Section 1.2 Exhibits and Schedules. All Exhibits and Schedules
attached to this Agreement are a part hereof for all purposes.
Section 1.3 Amendment of Defined Instruments. Unless the context
otherwise requires or unless otherwise provided herein, the terms defined in
this Agreement which refer to a particular agreement, instrument or document
also refer to and include all renewals, extensions, modifications, amendments
and restatements of such agreement, instrument or document, provided that
17
nothing contained in this Section shall be construed to authorize or require any
such renewal, extension, modification, amendment or restatement.
Section 1.4 References and Titles. All references in this Agreement to
Exhibits, Schedules, articles, sections, subsections and other subdivisions
refer to the Exhibits, Schedules, articles, sections, subsections and other
subdivisions of this Agreement unless expressly provided otherwise. Titles
appearing at the beginning of any subdivisions are for convenience only and do
not constitute any part of such subdivisions and shall be disregarded in
construing the language contained in such subdivisions. The words "this
Agreement", "this 364 Day Facility", "364 Day Facility", "this instrument",
"herein", "hereof", "hereby", "hereunder" and words of similar import refer to
this Agreement as a whole and not to any particular subdivision unless expressly
so limited. The phrases "this section" and "this subsection" and similar phrases
refer only to the sections or subsections hereof in which such phrases occur.
The word "or" is not exclusive, and the word "including" (in its various forms)
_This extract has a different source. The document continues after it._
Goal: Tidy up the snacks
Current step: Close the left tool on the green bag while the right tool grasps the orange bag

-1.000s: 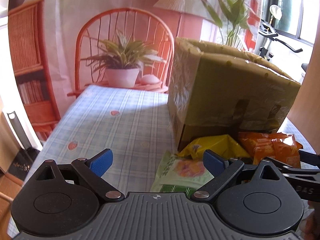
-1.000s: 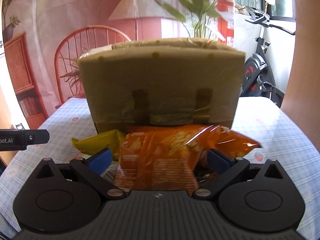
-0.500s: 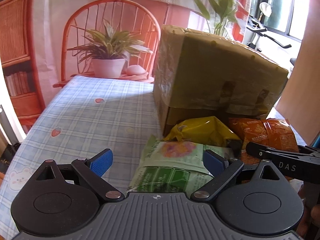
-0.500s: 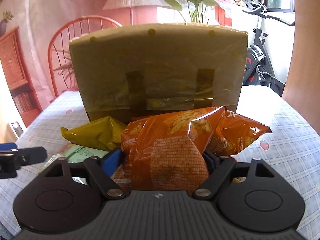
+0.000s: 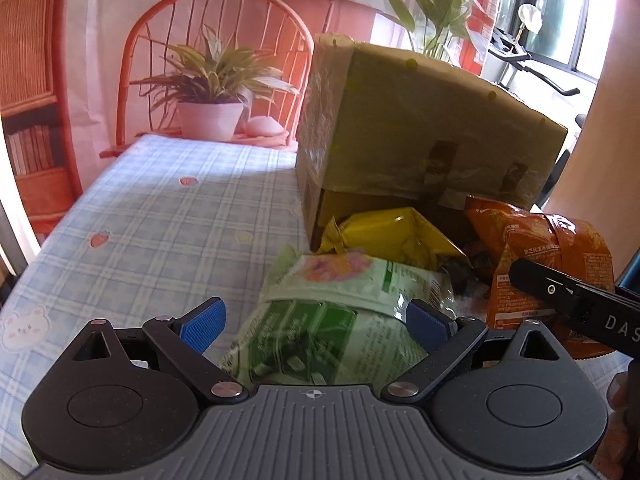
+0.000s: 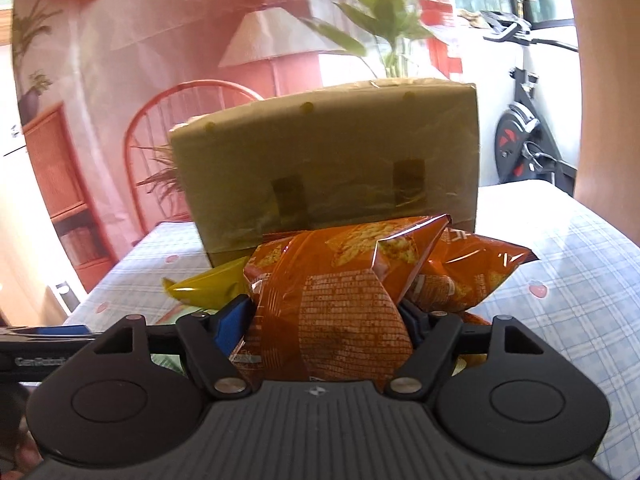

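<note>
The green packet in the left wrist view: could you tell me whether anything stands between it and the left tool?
Nothing visible does. The green packet already lies between the open fingers of the left tool. The yellow packet sits behind it, toward the cardboard box.

left claw (image 5: 316,322) spread wide, right claw (image 6: 325,314) clamped on something between its pads.

Both grippers, left gripper (image 5: 316,320) and right gripper (image 6: 326,322), have black linkages, silver pivot screws, blue-padded fingers (image 5: 202,324), ribbed grey bases.
</note>
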### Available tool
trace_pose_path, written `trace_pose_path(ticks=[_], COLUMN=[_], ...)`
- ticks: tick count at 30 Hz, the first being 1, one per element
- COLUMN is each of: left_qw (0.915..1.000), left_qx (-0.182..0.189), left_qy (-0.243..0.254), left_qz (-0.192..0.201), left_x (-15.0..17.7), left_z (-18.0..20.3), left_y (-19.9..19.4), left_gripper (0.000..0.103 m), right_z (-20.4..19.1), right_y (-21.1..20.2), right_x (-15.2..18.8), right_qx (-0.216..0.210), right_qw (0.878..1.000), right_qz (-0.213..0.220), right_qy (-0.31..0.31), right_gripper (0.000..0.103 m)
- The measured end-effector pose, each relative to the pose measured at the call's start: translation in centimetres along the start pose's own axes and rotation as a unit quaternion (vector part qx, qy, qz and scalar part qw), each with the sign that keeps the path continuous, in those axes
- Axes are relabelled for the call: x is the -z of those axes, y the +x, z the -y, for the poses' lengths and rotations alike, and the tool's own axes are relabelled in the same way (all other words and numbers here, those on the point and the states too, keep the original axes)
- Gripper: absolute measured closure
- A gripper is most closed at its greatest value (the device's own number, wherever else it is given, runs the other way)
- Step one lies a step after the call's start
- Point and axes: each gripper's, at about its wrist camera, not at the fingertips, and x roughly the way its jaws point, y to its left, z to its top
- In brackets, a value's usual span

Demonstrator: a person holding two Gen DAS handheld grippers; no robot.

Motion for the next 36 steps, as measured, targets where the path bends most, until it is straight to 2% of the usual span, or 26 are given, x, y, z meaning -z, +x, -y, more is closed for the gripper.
trace_pose_path(ticks=[3,6,12,14,17,22,26,28,33,36], left_qw=[0.9997,0.9961,0.9854,0.98,0.9692,0.9621,0.9402,0.9335,0.9245,0.9256], left_qx=[-0.007,-0.024,-0.008,0.005,0.043,0.045,0.075,0.08,0.085,0.083], left_qy=[-0.019,-0.071,-0.153,-0.178,-0.222,-0.246,-0.304,-0.321,-0.346,-0.345], left_qz=[-0.014,-0.046,-0.075,-0.088,-0.098,-0.108,-0.134,-0.139,-0.137,-0.132], left_x=[0.4,0.4,-0.4,-0.5,-0.5,-0.1,0.8,1.2,1.5,1.4], left_z=[-0.1,-0.7,-2.2,-2.7,-3.2,-3.0,-3.8,-4.1,-4.3,-4.2], left_y=[0.1,0.3,0.6,1.0,1.8,3.2,4.7,5.1,5.9,6.2], left_gripper=[0.005,0.005,0.005,0.005,0.005,0.005,0.005,0.005,0.004,0.004], right_z=[0.0,0.1,0.8,1.0,1.1,1.2,1.4,1.4,1.3,1.3], right_y=[-0.7,-1.0,-1.5,-1.7,-1.9,-2.1,-2.2,-2.2,-2.0,-1.9], right_x=[0.4,0.6,0.7,0.8,0.9,1.0,1.1,1.1,1.2,1.1], right_qx=[-0.003,-0.009,-0.012,-0.013,-0.016,-0.015,-0.013,-0.013,-0.014,-0.015], right_qw=[1.0,1.0,1.0,1.0,0.999,0.999,0.999,0.999,0.999,0.999], right_qz=[0.012,0.015,0.02,0.021,0.023,0.025,0.028,0.028,0.025,0.025], right_qy=[-0.005,-0.004,0.012,0.017,0.021,0.025,0.027,0.028,0.027,0.024], right_gripper=[0.028,0.028,0.028,0.028,0.028,0.028,0.028,0.028,0.028,0.028])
means "including without limitation". Pronouns in masculine, feminine and neuter
genders shall be construed to include any other gender, and words in the
singular form shall be construed to include the plural and vice versa, unless
the context otherwise requires.
Section 1.5 Calculations and Determinations. All calculations under
the Loan Documents of interest chargeable with respect to Eurodollar Portions
and Competitive Bid Advances shall be made on the basis of actual days elapsed
(including the first day but excluding the last) and a year of 360 days,
subject, however, to the limitations set forth in Section 8.6 hereof. All other
calculations of interest and fees made under the Loan Documents shall be made on
the basis of actual days elapsed (including the first day but excluding the
last) and a year of 365 or 366 days, as appropriate. Unless otherwise expressly
provided herein or unless Required Lenders otherwise consent, all financial
statements and reports furnished to Administrative Agent or any other Lender
hereunder shall be prepared and all financial computations and determinations
pursuant hereto shall be made in accordance with GAAP.
ARTICLE 2
LOANS
Section 2.1 Making the Loans.
(a) Subject to the terms and conditions hereof, each Lender agrees to make
advances on a revolving basis (herein a "Revolving Loan Advance") to
Borrower from time to time on any Business Day during the Loan Commitment
Period, equal to such Lender's Percentage Share of the aggregate amount of
Revolving Loan Advances requested by Borrower to be made on such day, so
long as the aggregate amount of (i) all Lenders' Revolving Loan Advances
(including any Revolving Loan Advances to be made but not yet made pursuant
18
to a Request for Advance) outstanding at any time plus (ii) all Lenders'
Swing Line Advances to Borrower plus (iii) all Lenders' Competitive Bid
Advances outstanding at such time, does not exceed the Facility Amount.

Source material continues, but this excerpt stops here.